For the next 100 ballots, the longest deadlock at any major party convention in U.S. history, neither McAdoo nor Smith could gain the necessary two-thirds majority. Finally, on the 103rd ballot, the convention nominated a compromise candidate, Wall Street lawyer John W. Davis of West Virginia. Davis had served as solicitor general and as ambassador to Britain under President Woodrow Wilson. In a nod to Bryan, the Democrats selected his brother, Governor Charles W. Bryan of Nebraska, as their vice presidential candidate. The Democratic platform favored a reduction in the tariff, a graduated income tax, farm relief with easier credit and farm subsidies for crop prices, independence for the Philippines, a national referendum on the League of Nations, strict enforcement of antitrust laws, and public works projects to reduce unemployment.
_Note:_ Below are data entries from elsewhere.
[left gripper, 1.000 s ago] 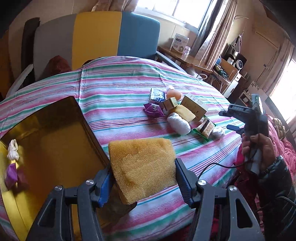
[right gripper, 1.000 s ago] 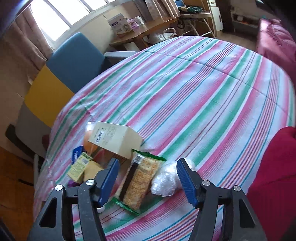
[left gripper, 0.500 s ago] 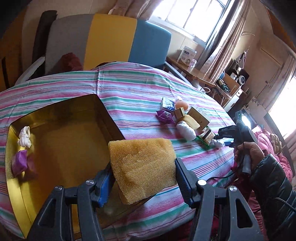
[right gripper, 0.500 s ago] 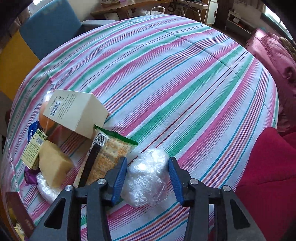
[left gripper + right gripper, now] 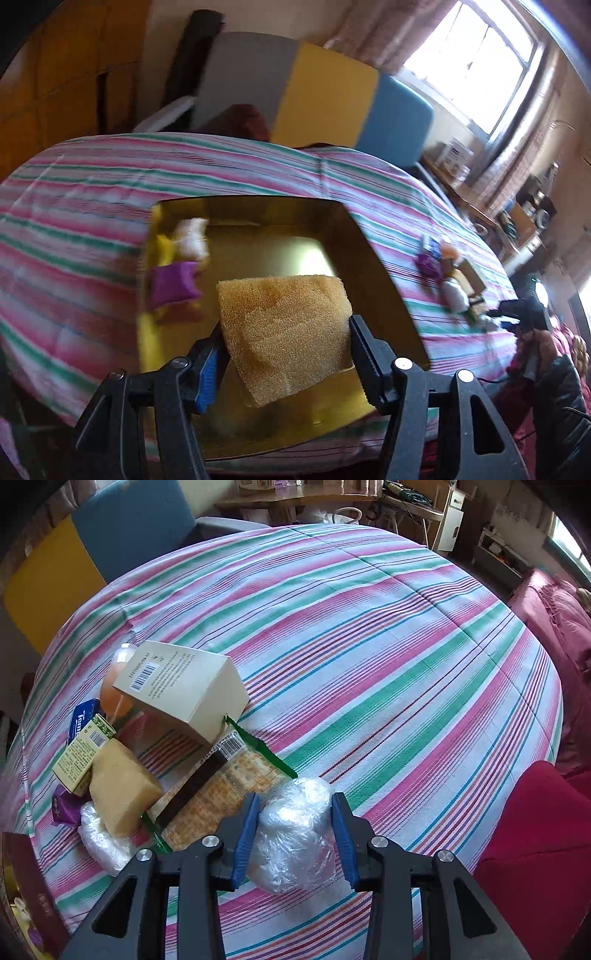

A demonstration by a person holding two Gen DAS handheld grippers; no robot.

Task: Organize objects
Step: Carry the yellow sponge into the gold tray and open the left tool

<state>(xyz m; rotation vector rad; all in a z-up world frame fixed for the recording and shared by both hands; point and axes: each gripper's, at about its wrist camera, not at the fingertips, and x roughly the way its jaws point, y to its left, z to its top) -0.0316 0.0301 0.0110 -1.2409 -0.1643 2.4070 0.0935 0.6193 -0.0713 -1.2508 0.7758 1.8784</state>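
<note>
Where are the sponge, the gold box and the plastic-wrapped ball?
sponge (image 5: 284, 328), left wrist view, middle of its front face.
gold box (image 5: 380, 269), left wrist view, right-hand wall.
plastic-wrapped ball (image 5: 295, 830), right wrist view, centre of the wrapping.

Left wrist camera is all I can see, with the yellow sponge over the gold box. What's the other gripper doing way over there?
Observer: The right gripper has just been closing its jaws, and its pads now press on a plastic-wrapped white bundle.
Operator: What's next to it?
Observer: A cracker packet lies flat just left of the bundle.
Operator: And the biggest thing in that pile?
Observer: A cream carton, barcode side up.
</note>
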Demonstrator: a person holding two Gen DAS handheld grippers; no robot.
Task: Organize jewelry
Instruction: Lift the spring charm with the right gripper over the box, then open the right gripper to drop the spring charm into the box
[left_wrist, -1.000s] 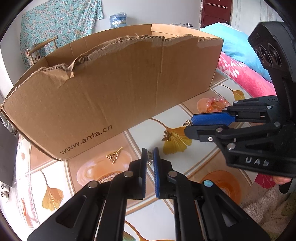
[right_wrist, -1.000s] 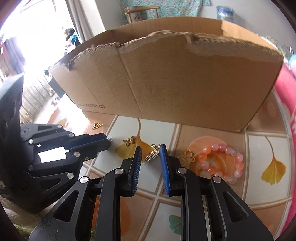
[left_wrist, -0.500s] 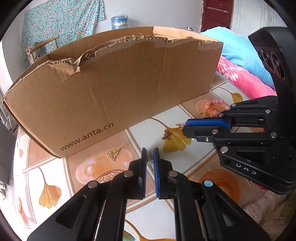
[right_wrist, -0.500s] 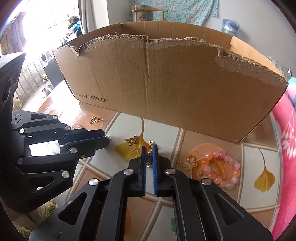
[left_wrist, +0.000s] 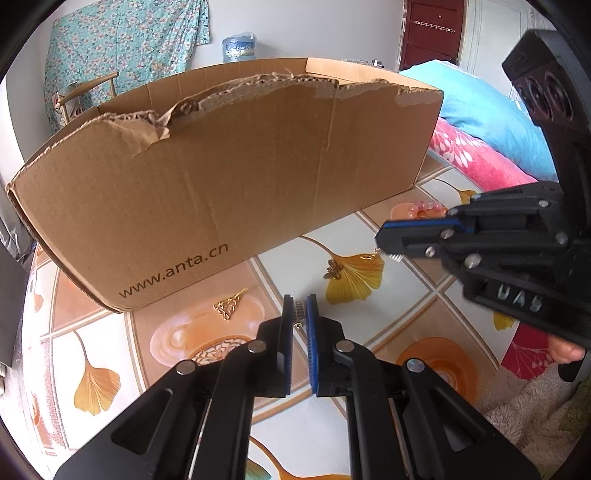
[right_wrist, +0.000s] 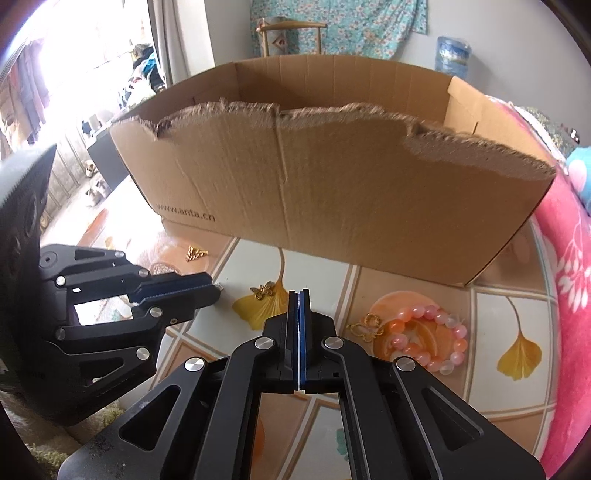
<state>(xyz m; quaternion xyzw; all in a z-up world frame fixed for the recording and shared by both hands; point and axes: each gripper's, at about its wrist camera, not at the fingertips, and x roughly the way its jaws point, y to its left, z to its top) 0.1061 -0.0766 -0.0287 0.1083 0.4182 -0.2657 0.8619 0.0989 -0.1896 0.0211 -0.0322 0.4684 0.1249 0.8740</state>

Given the general conservatism of both nominees, a number of discontented politicians reconstituted Theodore Roosevelt's old Progressive Party, the breakaway vehicle he had established in 1912, but it drew nowhere near the support TR had. With Senator Robert LaFollette, Jr., of Wisconsin and Senator Burton K. Wheeler of Montana on their ticket, they offered what was becoming an old-fashioned Progressive reform agenda, including action against industrial monopolies, public ownership of water resources and the national railroads, a substantial increase in the inheritance tax, an excess-profits tax debt relief for farmers, and government subsidies to support crop prices.
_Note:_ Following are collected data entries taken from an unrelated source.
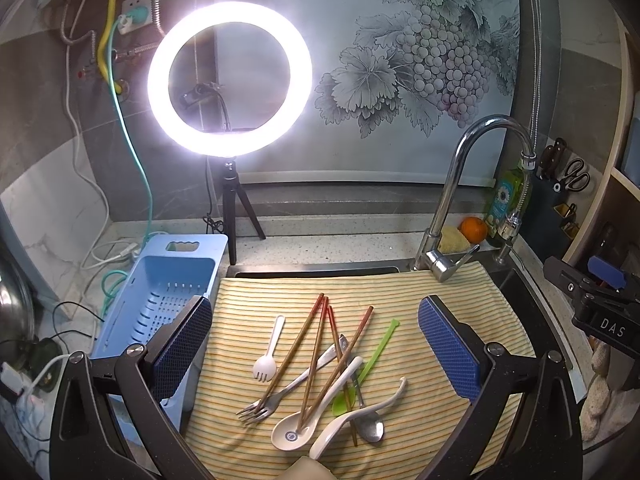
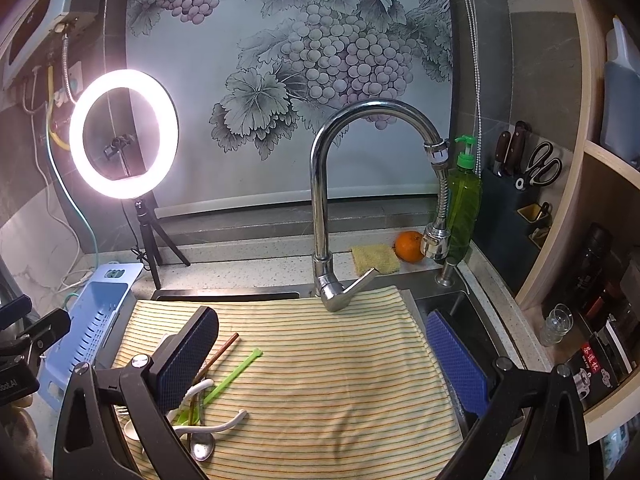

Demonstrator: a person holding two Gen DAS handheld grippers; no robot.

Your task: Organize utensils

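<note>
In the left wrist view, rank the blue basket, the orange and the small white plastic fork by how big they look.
Largest to smallest:
1. blue basket
2. small white plastic fork
3. orange
The orange sits farther from the camera, so the last two are unsure.

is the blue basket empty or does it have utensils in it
Empty: the blue basket shows only its bare slotted floor, while the utensils lie piled on the striped cloth.

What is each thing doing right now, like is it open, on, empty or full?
Left claw: open, holding nothing.
Right claw: open, holding nothing.
Ring light: switched on.
Faucet: no water running.
Blue drain basket: empty as far as seen.
Utensil pile: jumbled, overlapping on the striped cloth.
White plastic fork: lying apart from the pile.
Green soap bottle: nearly full.
</note>
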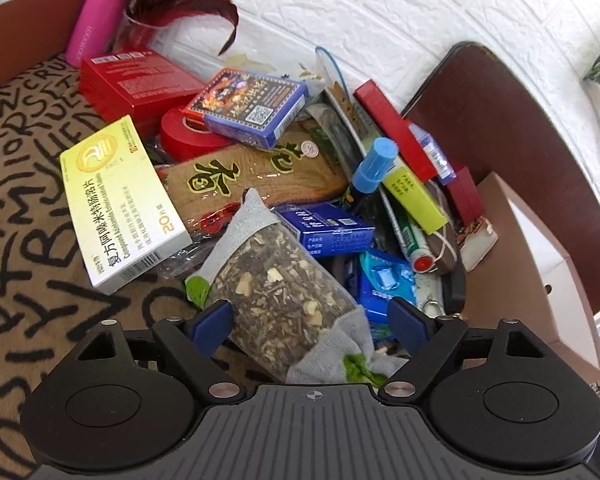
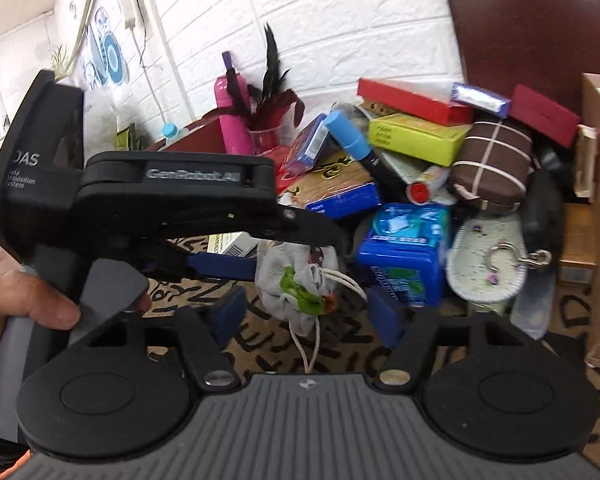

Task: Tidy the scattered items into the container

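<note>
Nearest, herb sachet (image 1: 284, 292) between left gripper (image 1: 312, 320) fingers, spread apart, one pad touching it, over patterned box floor. Rightward, piled packets in container (image 1: 540, 264). Right gripper (image 2: 304, 316) fingers apart, unloaded.

Lettered cloth (image 1: 24, 184), yellow box (image 1: 120, 204) on it

Herb sachet (image 2: 300, 280) between left gripper (image 2: 300, 246) fingers (image 2: 224, 266), ahead of spread right gripper (image 2: 306, 314)
</note>
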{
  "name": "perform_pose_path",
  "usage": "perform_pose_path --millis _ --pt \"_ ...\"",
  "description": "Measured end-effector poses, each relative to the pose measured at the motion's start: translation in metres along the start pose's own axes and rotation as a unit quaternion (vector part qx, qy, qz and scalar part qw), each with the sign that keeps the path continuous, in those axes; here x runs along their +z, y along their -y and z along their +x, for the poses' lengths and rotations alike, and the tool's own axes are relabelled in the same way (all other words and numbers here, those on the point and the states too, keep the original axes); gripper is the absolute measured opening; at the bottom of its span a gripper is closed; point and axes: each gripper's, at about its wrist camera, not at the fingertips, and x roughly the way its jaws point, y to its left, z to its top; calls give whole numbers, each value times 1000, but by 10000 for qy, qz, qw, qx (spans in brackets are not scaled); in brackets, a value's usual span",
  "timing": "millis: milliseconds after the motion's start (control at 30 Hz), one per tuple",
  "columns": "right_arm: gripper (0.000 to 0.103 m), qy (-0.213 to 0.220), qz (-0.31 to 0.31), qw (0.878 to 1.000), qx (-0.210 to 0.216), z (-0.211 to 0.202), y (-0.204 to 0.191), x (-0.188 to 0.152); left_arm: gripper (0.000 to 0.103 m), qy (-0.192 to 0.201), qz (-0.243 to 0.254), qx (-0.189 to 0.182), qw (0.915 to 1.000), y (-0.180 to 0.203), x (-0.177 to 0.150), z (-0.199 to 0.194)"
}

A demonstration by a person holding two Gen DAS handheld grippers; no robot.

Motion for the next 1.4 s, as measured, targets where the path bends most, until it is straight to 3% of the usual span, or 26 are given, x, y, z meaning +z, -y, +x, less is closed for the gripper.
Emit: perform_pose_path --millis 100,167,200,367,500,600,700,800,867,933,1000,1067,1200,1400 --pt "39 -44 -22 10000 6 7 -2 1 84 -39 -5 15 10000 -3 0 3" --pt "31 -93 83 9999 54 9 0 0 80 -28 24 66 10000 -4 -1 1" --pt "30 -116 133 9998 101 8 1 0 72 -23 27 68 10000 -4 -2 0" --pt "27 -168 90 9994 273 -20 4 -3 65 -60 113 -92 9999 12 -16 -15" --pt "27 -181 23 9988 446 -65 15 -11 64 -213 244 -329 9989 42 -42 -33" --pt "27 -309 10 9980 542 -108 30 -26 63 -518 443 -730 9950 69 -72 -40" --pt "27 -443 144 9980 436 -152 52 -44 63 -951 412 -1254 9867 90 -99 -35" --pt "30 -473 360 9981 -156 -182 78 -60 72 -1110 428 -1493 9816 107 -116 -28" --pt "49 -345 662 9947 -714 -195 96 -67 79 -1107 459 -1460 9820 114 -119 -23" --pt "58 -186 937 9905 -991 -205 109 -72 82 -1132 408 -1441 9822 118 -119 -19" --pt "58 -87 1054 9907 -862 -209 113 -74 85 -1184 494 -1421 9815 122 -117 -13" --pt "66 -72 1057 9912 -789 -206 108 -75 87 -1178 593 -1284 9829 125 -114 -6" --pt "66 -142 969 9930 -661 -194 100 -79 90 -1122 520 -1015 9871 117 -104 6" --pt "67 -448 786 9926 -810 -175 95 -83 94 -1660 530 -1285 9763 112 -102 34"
In the election campaign, the Republicans urged the nation to "Keep Cool with Coolidge," a popular slogan that reflected the public's sense of optimism, based on the strong economy and prospects of the endurance of peace in Europe. President Coolidge took advantage of the new medium of radio to reach millions with his campaign speeches, while the advertising executive Bruce Barton helped promote an appealing, homespun image of the President through interviews, magazine profiles, and the publication of his speeches. Davis waged an aggressive campaign, attacking the Republicans as the party of corruption and bravely denouncing the Ku Klux Klan where Coolidge would not, but he fared poorly outside the South. In the end, Coolidge won 54 percent of the vote compared to 28.8 percent for Davis and a healthy 16.6 percent for LaFollette. He compiled 382 electoral votes in 35 states.